大阪ニュース

吉幾三、芸能生活50周年 6月に公演新歌舞伎座

2022年5月15日

 歌手の吉幾三(69)が、大阪・上本町の新歌舞伎座で3年ぶりとなる特別公演を芸能生活50周年記念として6月4〜12日に計11公演行うことになり、このほど記者会見して意気込みを語った。

芸能生活50周年で区切りの特別公演を開催する吉幾三

 第1部は、お得意の泣き笑いの要素をたっぷり詰め込んだ人情劇「親はがっかり! 子はしっかり!」、第2部はオンステージで3月発売新譜「頼り頼られ…」(徳間ジャパン)から取って「頼り…頼られ…ありがとう」。

 芝居は2人の娘を持つ父子家庭が舞台。吉は「3日に1回ぐらいは吉本新喜劇みたいに場所を替えてのアドリブがあるから絶対笑える。仏壇の妻に語りかける場面は逆に皆泣くんだよ」とPR。

 「ヤンマー」のCMソングでデビューして50年、作詞作曲も手がけ演歌では珍しいシンガー・ソングライターとして不動の地位を築いた。オンステージで歌う記念シングルの歌詞を引用し「人は1人じゃ生きていけないんだな、と思います」としみじみ。「50年を振り返ると、まさに頼り、頼られ。家ではカミさんに頼りっぱなし!」とシャレで笑わせた。

 今春から1年掛かりで50周年記念のテーマ別オリジナルアルバム5枚を制作し年数と同じ50曲を収める計画。既に5月発売の第2弾まで完成しているが「今回はアルバムからは一切歌わない。皆さんに買ってもらわないといけないから」と軽口。

 公演の曲目を聞かれ、一昨年3月に新型コロナウイルス感染症に伴う肺炎で急逝したお笑いタレント、志村けん(享年70歳)のために書いた「二人のブルース」の名を挙げ「これは歌おうかな、と思う」と涙声に。亡くなる1カ月後にテレビ共演が決まっていたことや、志村との熱い交遊録を語るうち声を詰まらせ「急にいなくなっちゃったから、まだ死んだ気がしない。何やったってすごい人だった」と目頭をぬぐった。最後は「でも歌だけは私が勝ってましたけどね」とオチを付け再び笑いで締めた。

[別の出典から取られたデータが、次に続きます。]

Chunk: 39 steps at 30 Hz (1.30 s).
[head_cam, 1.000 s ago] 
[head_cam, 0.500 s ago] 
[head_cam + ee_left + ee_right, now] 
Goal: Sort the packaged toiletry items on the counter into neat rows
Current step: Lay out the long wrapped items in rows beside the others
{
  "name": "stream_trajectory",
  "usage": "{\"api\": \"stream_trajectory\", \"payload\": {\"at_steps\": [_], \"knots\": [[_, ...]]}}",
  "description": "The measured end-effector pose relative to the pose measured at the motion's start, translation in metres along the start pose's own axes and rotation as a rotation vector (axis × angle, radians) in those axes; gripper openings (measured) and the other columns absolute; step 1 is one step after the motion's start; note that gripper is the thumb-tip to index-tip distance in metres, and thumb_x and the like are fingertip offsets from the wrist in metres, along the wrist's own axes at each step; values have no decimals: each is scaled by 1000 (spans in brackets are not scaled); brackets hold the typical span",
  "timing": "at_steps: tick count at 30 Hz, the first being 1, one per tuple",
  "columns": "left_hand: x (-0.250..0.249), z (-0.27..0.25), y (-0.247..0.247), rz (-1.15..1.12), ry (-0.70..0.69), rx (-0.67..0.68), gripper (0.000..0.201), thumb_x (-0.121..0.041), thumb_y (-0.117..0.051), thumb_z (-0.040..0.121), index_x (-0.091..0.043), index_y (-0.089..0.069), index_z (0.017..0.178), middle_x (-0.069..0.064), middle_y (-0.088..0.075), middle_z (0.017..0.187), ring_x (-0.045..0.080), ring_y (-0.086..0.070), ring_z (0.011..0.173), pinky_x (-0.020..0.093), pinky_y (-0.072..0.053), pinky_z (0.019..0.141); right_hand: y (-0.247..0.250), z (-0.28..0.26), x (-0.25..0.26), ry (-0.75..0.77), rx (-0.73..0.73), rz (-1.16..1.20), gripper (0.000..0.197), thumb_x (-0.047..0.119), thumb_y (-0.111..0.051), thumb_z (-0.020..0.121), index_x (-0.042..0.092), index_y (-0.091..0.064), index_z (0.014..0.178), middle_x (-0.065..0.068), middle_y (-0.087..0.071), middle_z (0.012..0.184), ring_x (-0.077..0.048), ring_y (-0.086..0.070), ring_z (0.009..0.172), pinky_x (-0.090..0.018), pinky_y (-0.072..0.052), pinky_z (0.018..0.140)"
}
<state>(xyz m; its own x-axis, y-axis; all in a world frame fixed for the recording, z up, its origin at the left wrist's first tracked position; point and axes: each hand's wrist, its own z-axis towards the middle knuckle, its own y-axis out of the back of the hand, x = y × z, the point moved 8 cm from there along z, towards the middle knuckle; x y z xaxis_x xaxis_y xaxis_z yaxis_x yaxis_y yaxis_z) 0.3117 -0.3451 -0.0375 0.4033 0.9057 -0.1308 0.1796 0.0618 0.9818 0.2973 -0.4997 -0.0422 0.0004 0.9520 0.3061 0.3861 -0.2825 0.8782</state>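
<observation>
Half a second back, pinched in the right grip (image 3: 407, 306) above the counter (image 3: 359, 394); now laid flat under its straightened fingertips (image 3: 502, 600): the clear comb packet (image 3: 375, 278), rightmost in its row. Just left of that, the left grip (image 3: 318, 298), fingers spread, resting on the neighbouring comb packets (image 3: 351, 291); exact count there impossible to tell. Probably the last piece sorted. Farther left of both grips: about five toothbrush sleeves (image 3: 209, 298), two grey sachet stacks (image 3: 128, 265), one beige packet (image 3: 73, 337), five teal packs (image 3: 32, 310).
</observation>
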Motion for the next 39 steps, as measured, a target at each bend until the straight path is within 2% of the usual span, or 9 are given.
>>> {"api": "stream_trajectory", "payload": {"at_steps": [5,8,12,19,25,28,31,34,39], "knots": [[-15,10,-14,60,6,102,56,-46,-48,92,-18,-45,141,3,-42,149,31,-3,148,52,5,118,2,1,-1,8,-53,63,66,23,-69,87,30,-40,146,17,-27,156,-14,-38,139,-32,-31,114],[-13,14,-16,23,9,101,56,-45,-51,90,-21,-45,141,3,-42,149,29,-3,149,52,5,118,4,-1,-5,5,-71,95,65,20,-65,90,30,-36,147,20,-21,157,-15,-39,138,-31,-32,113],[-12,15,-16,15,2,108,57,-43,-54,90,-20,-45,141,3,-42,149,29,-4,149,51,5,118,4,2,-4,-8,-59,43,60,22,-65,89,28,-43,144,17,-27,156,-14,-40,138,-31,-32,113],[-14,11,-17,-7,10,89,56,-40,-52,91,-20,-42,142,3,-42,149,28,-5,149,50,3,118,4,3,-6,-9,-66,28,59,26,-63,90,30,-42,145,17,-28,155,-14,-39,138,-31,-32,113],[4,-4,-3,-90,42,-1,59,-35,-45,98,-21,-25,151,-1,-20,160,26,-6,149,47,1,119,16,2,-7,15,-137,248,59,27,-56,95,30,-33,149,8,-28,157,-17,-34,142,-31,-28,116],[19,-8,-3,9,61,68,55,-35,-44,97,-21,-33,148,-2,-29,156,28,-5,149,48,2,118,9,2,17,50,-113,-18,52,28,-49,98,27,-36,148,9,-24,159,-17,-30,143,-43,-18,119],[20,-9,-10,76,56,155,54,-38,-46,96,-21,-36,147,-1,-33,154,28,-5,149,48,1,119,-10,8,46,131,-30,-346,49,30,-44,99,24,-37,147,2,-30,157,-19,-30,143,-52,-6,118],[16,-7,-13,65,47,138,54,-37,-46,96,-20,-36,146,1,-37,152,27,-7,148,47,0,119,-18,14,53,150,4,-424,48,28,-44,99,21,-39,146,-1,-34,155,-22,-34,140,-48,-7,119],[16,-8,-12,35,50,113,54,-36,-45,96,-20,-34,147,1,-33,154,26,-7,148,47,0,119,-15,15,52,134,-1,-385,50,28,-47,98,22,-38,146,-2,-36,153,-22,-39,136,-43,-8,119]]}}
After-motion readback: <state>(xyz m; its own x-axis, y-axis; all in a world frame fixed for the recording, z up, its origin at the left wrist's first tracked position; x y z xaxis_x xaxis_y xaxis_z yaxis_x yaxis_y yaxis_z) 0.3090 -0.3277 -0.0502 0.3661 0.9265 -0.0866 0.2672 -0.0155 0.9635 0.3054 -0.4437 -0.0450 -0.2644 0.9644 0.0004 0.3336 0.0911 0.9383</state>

 顔をほころばせたのは、弟子の真田ナオキ(32)の話題。初のNHK紅白歌合戦を狙える位置まで成長した今年の活躍に「早く自分のバンド持って、歌っていけるようになればいいなぁ」と親心をのぞかせ、紅白出場については「地道に頑張って演歌を盛り上げてるコが、出場できるような構成にしてほしい」とNHK側に注文。「そういえばアイツ“飛び入りで大阪に行きます!”ってたな。妙に義理堅いんだよ。泊まる所もいるんだから別に来なくいいのに…」と憎まれ口をたたきながらも顔はニコニコ。